◆ **TASK PROMPT**:
Count how many lines of the data include the string "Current", then say that number and stop.
-- Opening Marker --
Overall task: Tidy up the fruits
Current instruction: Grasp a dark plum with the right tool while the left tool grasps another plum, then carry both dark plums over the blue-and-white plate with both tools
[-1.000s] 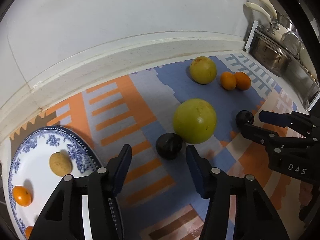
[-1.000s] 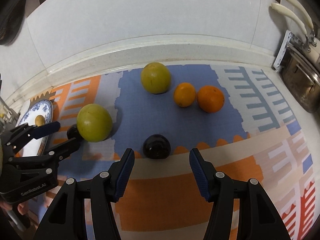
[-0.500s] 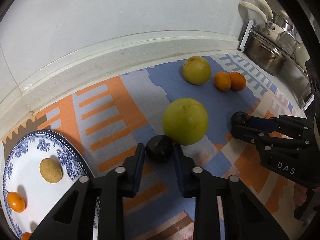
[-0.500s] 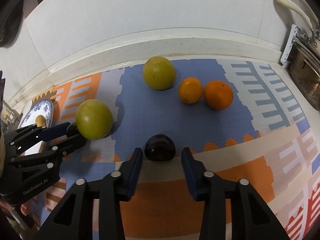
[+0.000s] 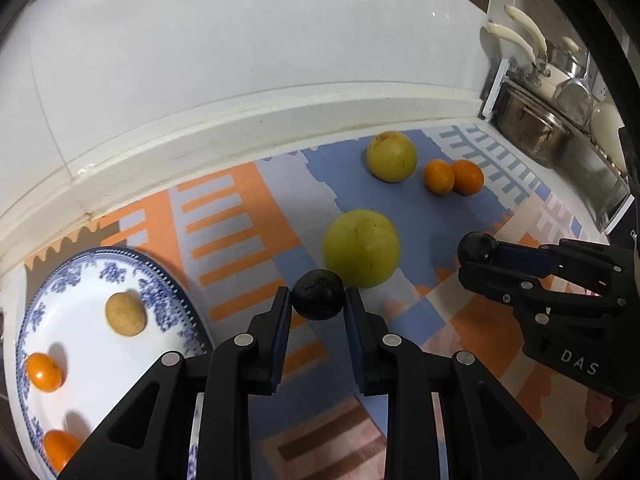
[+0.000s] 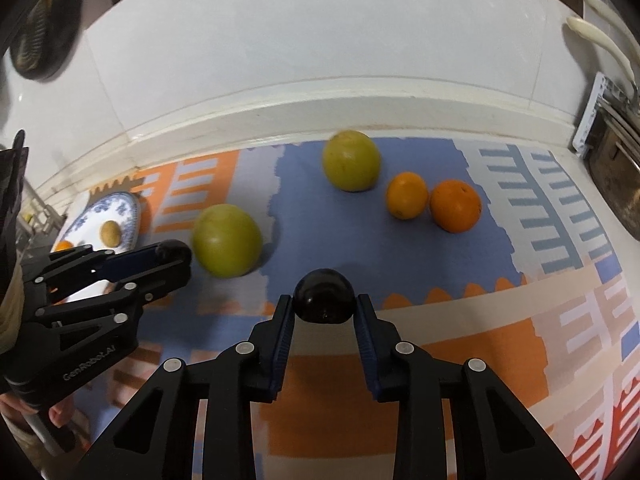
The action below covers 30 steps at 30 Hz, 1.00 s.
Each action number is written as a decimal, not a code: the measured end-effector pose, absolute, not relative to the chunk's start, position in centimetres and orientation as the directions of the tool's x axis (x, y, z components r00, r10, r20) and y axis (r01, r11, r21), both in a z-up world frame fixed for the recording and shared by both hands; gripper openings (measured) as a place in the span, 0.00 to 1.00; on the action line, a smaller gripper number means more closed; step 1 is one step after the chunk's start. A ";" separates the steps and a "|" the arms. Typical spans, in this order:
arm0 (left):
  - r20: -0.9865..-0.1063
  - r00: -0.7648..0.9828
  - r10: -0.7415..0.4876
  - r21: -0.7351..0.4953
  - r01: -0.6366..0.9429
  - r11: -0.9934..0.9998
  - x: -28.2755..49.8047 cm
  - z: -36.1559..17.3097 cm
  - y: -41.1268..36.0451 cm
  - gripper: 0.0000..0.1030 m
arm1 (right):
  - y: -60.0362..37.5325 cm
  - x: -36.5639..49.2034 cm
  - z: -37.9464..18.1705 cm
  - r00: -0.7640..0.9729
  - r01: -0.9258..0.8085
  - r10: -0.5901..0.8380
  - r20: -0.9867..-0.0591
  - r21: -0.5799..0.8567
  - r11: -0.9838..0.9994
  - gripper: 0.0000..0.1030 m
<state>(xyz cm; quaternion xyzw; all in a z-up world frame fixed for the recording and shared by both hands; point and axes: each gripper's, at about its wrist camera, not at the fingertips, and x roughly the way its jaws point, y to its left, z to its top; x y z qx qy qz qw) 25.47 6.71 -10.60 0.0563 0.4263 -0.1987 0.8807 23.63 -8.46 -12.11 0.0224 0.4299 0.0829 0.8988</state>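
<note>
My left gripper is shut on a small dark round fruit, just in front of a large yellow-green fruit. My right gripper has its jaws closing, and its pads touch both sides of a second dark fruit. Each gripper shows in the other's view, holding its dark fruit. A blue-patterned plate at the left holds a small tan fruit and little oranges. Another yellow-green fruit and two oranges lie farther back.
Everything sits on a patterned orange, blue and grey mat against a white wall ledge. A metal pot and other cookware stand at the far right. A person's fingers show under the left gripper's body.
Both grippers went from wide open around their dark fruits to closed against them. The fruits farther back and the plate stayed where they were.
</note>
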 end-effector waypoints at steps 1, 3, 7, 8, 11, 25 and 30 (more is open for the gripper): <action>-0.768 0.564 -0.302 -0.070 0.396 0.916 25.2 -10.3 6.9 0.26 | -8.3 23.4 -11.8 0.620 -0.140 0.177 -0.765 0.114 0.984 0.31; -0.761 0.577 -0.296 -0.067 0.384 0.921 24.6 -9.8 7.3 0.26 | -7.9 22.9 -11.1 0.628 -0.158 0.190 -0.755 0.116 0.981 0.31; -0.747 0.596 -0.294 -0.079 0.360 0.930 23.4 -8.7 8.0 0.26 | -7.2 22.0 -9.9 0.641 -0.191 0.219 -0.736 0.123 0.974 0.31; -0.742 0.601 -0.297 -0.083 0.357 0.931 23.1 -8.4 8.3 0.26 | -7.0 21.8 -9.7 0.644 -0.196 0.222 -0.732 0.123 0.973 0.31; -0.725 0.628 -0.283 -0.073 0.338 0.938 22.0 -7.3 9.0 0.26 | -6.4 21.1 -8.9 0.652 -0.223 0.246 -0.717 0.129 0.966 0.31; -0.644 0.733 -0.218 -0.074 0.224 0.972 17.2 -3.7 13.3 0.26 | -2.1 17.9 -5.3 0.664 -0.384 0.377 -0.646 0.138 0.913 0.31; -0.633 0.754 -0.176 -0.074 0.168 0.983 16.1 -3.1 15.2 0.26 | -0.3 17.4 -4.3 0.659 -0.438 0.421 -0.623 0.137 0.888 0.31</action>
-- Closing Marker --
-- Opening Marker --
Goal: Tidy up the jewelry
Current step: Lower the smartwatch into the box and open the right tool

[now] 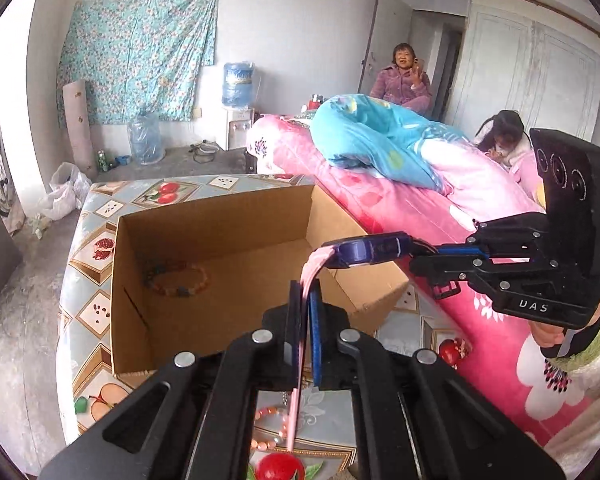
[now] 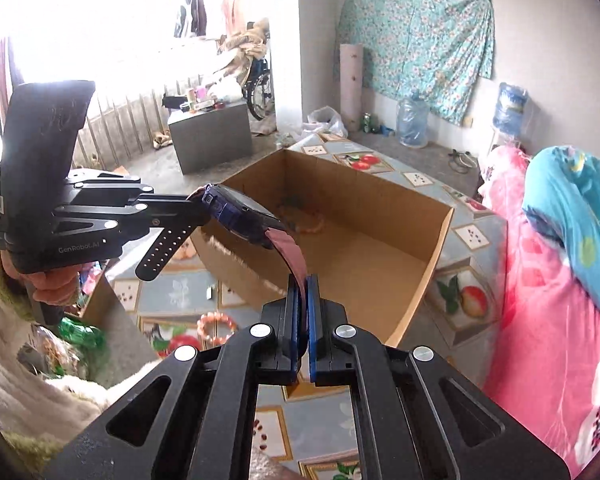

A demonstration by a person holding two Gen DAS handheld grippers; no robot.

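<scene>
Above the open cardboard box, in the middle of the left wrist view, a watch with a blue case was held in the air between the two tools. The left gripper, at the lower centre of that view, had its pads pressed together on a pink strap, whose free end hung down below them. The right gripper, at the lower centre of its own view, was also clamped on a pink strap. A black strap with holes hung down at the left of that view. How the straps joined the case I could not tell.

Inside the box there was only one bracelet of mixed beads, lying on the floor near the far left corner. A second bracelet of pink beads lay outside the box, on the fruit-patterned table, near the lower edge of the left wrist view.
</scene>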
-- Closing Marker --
◆ **OUTPUT**:
2